__Work request__. Your answer should be a single number: the count of lines in the entries below that contain "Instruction".

━━━ Material supplied

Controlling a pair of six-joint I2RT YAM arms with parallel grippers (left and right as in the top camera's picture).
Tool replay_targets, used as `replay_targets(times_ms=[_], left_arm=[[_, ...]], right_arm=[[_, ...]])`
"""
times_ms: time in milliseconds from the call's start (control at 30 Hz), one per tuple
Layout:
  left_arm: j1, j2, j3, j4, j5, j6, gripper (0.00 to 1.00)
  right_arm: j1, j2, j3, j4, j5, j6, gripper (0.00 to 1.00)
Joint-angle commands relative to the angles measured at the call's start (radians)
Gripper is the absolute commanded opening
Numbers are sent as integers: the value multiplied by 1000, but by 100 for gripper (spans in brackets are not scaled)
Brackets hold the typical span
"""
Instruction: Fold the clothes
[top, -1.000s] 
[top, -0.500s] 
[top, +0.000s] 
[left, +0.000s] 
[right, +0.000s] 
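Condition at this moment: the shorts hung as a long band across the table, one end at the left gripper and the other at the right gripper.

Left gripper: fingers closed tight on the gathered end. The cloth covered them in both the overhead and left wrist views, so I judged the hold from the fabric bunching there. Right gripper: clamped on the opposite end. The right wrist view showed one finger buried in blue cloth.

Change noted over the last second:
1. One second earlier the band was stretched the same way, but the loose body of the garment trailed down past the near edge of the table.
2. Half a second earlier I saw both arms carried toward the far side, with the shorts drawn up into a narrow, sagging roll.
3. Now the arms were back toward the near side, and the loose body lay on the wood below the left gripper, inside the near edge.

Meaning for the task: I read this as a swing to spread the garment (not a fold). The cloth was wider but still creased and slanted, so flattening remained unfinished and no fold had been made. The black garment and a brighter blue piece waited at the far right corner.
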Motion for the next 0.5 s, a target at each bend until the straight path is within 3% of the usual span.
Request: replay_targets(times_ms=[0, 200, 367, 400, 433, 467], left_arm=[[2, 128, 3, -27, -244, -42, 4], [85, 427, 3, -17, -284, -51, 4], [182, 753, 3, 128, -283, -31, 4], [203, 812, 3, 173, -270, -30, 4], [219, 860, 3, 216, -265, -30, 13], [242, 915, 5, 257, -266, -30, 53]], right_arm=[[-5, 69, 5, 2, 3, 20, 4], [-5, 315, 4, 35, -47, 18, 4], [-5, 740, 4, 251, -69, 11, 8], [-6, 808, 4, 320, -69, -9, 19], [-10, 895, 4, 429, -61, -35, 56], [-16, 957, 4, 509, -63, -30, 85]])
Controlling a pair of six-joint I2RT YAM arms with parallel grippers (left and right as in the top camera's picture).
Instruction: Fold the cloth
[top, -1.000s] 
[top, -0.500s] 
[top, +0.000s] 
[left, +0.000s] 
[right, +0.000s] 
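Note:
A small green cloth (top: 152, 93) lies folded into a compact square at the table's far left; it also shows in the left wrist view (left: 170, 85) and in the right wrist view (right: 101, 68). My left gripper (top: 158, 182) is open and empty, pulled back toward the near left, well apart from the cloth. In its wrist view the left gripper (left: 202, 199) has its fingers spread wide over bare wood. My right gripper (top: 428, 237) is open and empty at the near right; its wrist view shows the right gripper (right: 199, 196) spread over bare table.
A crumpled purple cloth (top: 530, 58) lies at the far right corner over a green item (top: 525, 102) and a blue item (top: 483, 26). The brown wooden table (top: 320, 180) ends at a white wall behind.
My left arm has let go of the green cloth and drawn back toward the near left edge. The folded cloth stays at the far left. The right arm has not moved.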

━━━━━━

__Response to the exercise__. 2